Чтобы попасть в польскую часть города и не закончить свои дни, как эти воробышки, я облюбовала место, которое и призвано было служить вратами из одного мира в другой, – кладбище.
В смерти все равны, что бы там ни утверждали религии, и два кладбища – католическое и еврейское – находились рядом, их разделяла только стена. Как пробраться через стену, мне рассказала Руфь. Один из ее полюбовников, известный в гетто мафиози Шмуль Ашер, бахвалился перед ней своими контрабандистскими ухищрениями.
Покинув рынок, я миновала пару улиц и вошла на католическое кладбище. Люди здесь попадались редко, и сегодня тоже не было ни души. В нынешние времена и у поляков нет времени на мертвых. А может, его в любые времена нет.
Я быстрым шагом устремилась к стене. Мой взгляд скользил по надгробиям, и, надо сказать, некоторые из них поражали великолепием. Иной раз плита была больше комнаты, где жила наша семья. И паразитов в этих хоромах наверняка поменьше…

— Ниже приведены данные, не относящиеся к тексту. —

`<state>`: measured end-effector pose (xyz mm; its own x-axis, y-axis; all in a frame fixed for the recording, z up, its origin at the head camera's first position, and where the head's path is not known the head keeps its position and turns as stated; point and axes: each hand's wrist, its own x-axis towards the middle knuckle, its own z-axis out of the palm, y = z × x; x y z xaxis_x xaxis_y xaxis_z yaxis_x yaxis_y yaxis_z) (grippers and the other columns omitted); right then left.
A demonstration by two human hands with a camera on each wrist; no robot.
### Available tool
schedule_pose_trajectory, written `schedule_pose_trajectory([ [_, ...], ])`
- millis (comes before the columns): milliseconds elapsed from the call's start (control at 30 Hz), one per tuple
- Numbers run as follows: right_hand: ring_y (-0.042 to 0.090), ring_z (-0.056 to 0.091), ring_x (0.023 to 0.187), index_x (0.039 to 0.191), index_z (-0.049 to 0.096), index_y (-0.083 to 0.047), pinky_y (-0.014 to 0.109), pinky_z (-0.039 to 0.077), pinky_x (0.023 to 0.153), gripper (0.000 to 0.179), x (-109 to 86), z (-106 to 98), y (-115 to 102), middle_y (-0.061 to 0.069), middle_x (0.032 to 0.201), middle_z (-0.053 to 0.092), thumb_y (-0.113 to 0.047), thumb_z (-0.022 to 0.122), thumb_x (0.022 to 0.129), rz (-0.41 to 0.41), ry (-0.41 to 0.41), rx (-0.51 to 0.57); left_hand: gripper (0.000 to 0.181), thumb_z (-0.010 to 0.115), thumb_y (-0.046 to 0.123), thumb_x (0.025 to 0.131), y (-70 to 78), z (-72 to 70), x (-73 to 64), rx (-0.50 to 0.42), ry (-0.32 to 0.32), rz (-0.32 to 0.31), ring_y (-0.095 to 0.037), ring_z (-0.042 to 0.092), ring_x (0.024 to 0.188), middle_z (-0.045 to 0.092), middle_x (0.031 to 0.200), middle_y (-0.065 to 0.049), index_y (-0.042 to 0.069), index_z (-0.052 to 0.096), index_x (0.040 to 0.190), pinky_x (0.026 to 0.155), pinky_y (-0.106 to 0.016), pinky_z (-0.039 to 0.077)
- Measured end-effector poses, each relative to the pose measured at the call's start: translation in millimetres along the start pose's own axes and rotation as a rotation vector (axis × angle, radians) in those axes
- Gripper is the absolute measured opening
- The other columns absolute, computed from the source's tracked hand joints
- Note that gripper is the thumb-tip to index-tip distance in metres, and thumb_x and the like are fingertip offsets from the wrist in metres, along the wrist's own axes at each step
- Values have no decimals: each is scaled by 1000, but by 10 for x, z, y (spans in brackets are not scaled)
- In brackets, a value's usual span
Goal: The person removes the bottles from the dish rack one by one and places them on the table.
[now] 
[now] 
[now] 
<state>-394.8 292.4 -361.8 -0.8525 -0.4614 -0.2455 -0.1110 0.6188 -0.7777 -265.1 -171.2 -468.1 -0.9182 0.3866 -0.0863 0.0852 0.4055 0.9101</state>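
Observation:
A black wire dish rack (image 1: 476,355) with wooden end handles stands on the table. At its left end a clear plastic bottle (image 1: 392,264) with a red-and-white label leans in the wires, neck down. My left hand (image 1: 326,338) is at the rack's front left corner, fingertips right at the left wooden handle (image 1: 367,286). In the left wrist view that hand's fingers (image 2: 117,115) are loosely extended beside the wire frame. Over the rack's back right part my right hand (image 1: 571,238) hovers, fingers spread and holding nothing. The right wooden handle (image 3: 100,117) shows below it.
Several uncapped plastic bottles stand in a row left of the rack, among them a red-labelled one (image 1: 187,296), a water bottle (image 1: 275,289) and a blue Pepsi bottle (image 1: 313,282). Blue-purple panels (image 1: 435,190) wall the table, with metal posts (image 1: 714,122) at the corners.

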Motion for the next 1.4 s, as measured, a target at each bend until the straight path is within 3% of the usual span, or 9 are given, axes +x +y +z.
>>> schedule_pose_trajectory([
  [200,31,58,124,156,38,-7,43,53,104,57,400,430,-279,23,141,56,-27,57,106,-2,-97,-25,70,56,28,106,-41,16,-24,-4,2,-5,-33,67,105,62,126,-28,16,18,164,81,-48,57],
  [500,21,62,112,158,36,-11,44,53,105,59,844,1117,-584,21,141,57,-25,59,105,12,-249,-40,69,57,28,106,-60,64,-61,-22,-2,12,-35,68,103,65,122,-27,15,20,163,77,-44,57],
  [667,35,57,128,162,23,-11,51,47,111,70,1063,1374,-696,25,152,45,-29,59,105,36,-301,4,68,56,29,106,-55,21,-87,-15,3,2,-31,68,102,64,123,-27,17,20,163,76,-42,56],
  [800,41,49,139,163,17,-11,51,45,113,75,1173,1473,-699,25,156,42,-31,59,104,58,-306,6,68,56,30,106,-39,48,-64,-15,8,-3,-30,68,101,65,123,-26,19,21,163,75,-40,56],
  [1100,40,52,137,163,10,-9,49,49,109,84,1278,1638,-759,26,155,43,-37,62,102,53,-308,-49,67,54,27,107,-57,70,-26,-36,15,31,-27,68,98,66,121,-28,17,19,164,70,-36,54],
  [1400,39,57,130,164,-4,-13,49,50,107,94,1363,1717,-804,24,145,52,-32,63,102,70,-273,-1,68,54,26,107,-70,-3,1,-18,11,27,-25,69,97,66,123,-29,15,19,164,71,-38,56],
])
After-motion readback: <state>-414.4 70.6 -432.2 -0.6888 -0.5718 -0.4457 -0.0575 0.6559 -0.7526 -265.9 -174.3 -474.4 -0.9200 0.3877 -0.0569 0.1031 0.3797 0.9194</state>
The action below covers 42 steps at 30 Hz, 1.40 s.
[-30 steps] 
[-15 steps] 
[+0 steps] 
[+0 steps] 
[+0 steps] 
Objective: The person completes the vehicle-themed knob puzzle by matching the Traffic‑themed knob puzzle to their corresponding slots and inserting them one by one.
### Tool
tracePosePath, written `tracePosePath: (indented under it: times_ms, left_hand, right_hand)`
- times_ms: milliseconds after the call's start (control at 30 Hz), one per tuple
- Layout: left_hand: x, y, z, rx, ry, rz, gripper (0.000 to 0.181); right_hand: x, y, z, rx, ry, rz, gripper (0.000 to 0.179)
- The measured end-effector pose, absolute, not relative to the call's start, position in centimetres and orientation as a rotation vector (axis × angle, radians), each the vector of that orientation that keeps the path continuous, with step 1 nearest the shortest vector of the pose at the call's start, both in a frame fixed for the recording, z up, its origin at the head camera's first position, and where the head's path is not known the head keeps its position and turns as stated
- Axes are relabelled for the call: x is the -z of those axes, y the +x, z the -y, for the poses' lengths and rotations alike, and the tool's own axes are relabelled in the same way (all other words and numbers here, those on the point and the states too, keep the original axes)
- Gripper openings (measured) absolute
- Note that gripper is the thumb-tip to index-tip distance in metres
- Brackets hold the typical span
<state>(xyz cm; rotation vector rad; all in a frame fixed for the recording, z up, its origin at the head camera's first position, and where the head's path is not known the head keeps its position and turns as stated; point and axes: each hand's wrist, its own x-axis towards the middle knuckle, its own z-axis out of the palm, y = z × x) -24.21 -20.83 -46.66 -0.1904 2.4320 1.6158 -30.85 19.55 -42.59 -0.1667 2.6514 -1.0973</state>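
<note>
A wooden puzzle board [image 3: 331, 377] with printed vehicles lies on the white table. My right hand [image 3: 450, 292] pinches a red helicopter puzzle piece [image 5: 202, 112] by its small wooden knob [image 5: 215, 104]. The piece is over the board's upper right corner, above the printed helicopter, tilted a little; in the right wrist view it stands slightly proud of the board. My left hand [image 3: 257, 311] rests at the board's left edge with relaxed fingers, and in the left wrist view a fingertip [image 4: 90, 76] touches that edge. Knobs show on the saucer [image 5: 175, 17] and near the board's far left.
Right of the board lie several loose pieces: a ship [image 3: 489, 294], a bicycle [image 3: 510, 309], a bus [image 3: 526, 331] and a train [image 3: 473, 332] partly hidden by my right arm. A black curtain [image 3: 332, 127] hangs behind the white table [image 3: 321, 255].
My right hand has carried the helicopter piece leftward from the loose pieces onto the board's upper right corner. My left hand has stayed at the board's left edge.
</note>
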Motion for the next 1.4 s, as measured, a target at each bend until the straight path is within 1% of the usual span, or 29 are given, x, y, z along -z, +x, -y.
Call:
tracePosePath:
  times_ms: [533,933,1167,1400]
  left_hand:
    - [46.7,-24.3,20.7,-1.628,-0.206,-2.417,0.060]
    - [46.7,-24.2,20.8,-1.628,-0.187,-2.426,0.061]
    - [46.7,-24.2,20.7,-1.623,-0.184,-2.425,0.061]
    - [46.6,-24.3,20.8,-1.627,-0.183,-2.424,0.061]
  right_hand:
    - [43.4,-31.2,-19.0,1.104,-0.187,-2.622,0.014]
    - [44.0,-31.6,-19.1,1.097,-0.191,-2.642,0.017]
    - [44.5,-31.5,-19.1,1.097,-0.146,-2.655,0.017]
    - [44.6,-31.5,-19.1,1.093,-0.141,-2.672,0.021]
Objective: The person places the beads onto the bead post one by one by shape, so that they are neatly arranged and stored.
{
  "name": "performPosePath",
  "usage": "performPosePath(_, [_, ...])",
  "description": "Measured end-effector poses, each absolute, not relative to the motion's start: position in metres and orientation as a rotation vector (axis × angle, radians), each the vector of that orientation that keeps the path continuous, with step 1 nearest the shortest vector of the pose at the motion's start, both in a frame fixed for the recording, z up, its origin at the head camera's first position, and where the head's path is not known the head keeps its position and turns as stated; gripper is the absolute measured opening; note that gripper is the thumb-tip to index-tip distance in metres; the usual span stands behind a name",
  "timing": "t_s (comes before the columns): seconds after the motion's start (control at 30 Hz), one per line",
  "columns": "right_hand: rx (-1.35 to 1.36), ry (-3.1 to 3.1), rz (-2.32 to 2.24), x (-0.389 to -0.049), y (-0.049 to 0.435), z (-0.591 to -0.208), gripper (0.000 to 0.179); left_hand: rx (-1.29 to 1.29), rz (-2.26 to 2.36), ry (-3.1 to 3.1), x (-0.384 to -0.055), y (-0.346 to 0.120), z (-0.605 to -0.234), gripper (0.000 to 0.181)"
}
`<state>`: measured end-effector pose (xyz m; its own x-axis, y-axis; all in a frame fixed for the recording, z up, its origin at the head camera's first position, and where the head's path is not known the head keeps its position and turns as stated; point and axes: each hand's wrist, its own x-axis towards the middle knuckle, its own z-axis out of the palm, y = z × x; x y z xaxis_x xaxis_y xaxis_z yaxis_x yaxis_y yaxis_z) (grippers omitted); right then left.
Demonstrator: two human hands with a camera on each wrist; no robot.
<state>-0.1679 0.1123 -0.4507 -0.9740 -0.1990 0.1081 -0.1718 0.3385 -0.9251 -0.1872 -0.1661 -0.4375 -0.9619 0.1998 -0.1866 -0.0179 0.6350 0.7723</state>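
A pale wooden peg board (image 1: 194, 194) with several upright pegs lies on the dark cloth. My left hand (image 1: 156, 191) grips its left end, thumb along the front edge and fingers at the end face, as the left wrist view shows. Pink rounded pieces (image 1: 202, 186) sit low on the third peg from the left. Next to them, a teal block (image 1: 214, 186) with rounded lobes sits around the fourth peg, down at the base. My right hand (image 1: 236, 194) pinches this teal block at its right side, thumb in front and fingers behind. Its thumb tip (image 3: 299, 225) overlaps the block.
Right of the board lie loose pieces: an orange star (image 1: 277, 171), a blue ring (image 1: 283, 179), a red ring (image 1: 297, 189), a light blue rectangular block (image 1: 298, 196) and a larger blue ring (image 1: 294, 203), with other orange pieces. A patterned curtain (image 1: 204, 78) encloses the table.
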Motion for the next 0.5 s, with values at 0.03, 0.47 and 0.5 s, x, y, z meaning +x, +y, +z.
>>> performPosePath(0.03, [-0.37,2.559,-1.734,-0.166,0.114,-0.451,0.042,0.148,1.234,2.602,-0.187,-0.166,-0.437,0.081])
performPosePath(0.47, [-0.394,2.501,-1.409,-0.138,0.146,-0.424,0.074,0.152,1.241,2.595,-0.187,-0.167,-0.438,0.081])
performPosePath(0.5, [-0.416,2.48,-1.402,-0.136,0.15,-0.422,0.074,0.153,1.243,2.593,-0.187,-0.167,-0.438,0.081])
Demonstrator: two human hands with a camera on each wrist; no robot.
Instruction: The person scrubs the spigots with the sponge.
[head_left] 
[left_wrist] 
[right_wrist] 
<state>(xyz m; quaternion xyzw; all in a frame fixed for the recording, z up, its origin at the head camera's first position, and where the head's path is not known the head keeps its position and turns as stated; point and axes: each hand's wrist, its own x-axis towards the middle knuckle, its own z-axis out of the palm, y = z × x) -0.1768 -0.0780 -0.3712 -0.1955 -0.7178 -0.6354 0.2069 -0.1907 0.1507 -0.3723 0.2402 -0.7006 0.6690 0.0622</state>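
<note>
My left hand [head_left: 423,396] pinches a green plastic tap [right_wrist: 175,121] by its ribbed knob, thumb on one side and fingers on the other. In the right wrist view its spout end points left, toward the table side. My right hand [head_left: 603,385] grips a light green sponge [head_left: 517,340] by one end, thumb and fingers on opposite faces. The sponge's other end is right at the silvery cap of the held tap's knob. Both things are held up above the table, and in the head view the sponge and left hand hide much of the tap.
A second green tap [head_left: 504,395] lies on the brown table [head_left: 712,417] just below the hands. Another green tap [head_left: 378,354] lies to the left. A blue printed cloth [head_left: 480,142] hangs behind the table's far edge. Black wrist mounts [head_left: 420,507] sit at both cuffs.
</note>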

Предаваясь подобным размышлениям, я заметила вдали патрульного в синей полицейской форме. Только бы не полез с расспросами и не потребовал документы. Фальшивый аусвайс, как у профессиональных контрабандистов, мне не по карману, поэтому песенка моя будет спета.
Не ускоряясь, я сделала еще несколько шагов и остановилась перед первой попавшейся могилой. Поставила сумки, положила свою розу рядом с траурным венком и стала тихонько молиться. Добропорядочная католичка, которая, сходив на рынок, не поленилась почтить память усопшего. Человека, над чьей могилой я стояла, звали Вальдемар Башановский, он родился двенадцатого марта 1916 года и умер третьего сентября 1939-го. Наверное, был солдатом польской армии и в первые же дни войны погиб от рук немцев. Ну а я, стало быть, младшая сестра Вальдемара, царствие ему небесное.
Полицейский прошел мимо, лезть не стал. С уважением отнесся к тому, что я воздаю дань памяти покойному. Когда он исчез из поля зрения, я перевела дух. Увы, розу придется оставить на могиле этого неведомого человека. А ведь Стефан с ее помощью спас мне жизнь… Я подняла розу, колеблясь: может, все-таки взять ее с собой в гетто? Но это безумие. Если я снова наткнусь на полицейского, роза меня выдаст. Как я объясню, что не оставила ее на могиле? Не могу же я сказать: «Ай, да все равно мертвый ее не видит».
Я рассердилась на саму себя – еще не хватало опять отвлекаться на мысли о пареньке с рынка! Положив розу на место, я пробормотала тихонько:
– Спасибо, Вальдемар, – и направилась к стене, за которой находилось еврейское кладбище. Бросила взгляд по сторонам, но ни солдат, ни полицейских нигде не было видно. Тогда я поспешила к участку стены, где каменная кладка была расшатана. Камни вынимались, и образовывалась большая дыра, через которую шайка контрабандистов тоннами ввозила в гетто самые разные товары, включая даже коров и лошадей. Я вынула один маленький камешек и осторожно заглянула в прореху. Насколько я видела, на другой стороне никого не было. Тогда я принялась быстро разбирать кладку. Это самый опасный момент: пока я достаю камни, меня могут обнаружить с любой из сторон, и тут уж никакие отговорки не прокатят – поминай как звали.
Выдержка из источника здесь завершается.